§ **Work request**
Your answer should be a single number: how many lines of the material below contain "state".

§ **Exercise data**
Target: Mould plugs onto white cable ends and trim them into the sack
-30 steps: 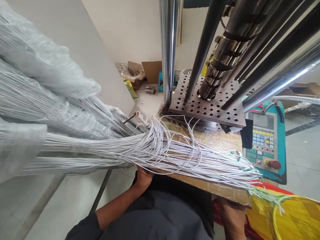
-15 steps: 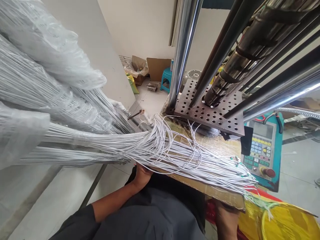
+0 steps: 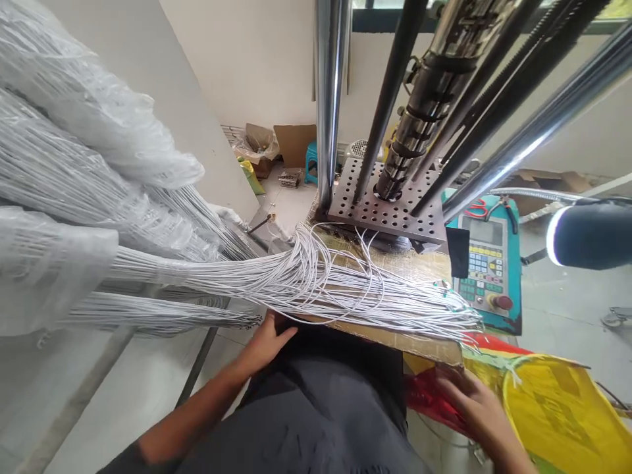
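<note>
A thick spread of thin white cables (image 3: 345, 299) lies across a cardboard-covered table (image 3: 395, 338) in front of my body. My left hand (image 3: 269, 342) is at the table's near edge, just below the cables. Its thumb stretches out apart; the other fingers are partly hidden at the edge. By the right front corner of the table is my right hand (image 3: 467, 398), slightly blurred, with fingers extended beneath the corner over a red bag (image 3: 429, 398). No object shows in either hand. Loops of cable run up to a perforated metal plate (image 3: 385, 220) on the machine.
Plastic-wrapped cable bundles (image 3: 59, 263) hang at the left. Metal columns (image 3: 326, 118) rise from the machine. A teal control panel (image 3: 488, 263) stands right of the table, beside a dark lamp (image 3: 592, 234). A yellow bag (image 3: 567, 411) is at lower right.
The view has shifted, bringing the lamp in at right. My right hand has come up into fuller view by the table corner. More of my left hand and its thumb now shows.
</note>
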Action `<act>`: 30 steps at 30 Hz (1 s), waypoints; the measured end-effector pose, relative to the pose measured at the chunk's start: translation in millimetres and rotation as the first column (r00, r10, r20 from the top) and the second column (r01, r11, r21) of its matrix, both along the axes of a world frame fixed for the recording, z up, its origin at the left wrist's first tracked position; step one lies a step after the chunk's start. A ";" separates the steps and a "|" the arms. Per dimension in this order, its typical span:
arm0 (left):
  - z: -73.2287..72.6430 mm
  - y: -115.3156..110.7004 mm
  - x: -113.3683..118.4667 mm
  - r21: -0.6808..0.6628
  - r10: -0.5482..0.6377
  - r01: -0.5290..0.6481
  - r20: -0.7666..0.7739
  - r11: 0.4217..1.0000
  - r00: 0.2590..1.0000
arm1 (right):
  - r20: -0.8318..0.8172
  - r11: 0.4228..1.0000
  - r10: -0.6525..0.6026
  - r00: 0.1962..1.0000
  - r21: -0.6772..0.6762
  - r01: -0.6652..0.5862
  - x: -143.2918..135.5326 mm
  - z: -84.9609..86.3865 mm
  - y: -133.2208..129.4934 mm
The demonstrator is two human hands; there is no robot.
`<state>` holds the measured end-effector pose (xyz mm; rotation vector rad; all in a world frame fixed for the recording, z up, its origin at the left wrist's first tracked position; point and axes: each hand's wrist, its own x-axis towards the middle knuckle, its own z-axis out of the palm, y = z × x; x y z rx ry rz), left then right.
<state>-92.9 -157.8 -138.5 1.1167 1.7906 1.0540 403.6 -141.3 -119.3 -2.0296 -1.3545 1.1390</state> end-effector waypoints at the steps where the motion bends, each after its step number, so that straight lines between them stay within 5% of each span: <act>1: 17.7 -7.2 -13.8 -0.104 -0.155 0.158 0.033 0.982 0.987 | 0.117 0.999 -0.038 0.992 0.006 0.038 22.2 10.7 -2.3; 3: 58.8 -9.8 -28.2 -0.259 -0.474 0.478 0.083 0.839 0.877 | 0.328 0.983 -0.092 0.940 0.183 0.032 46.4 32.9 6.5; 5: 98.8 8.4 -11.8 -0.211 -0.688 0.672 -0.002 0.710 0.726 | 0.441 0.894 0.044 0.897 0.382 -0.232 35.0 50.7 38.0; 6: 114.6 25.0 9.5 -0.094 -0.743 0.737 -0.119 0.669 0.659 | 0.453 0.813 0.170 0.875 0.436 -0.385 17.6 56.9 60.9; 8: 132.9 68.7 71.6 0.097 -0.800 0.862 -0.334 0.497 0.499 | 0.503 0.626 0.386 0.773 0.473 -0.620 -27.7 64.4 112.5; 10: 133.1 116.5 140.9 0.096 -0.762 0.938 -0.558 0.333 0.327 | 0.589 0.520 0.492 0.641 0.392 -0.759 -66.5 67.2 158.5; 11: 128.4 138.2 170.6 0.039 -0.707 0.951 -0.660 0.305 0.254 | 0.619 0.497 0.520 0.589 0.341 -0.798 -77.7 67.3 175.7; 13: 115.6 171.9 208.8 -0.117 -0.606 0.891 -0.771 0.438 0.196 | 0.653 0.484 0.548 0.523 0.262 -0.835 -81.3 65.0 195.9; 16: 102.3 192.7 205.0 -0.292 -0.588 0.769 -0.798 0.569 0.132 | 0.626 0.466 0.583 0.519 0.266 -0.844 -54.8 57.3 200.9; 21: 110.8 180.8 116.5 -0.439 -0.615 0.674 -0.788 0.595 0.030 | 0.535 0.431 0.590 0.605 0.425 -0.796 -18.0 40.1 197.8; 24: 126.8 179.7 86.2 -0.487 -0.596 0.611 -0.802 0.625 -0.029 | 0.498 0.440 0.593 0.632 0.457 -0.773 -16.3 35.4 199.6; 27: 141.5 187.1 101.6 -0.548 -0.614 0.605 -0.780 0.578 -0.120 | 0.514 0.432 0.583 0.629 0.460 -0.776 -17.3 37.5 200.0; 30: 147.2 194.6 152.1 -0.585 -0.649 0.665 -0.735 0.464 -0.195 | 0.556 0.382 0.535 0.636 0.512 -0.769 -17.5 42.8 197.0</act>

§ **Output below**
2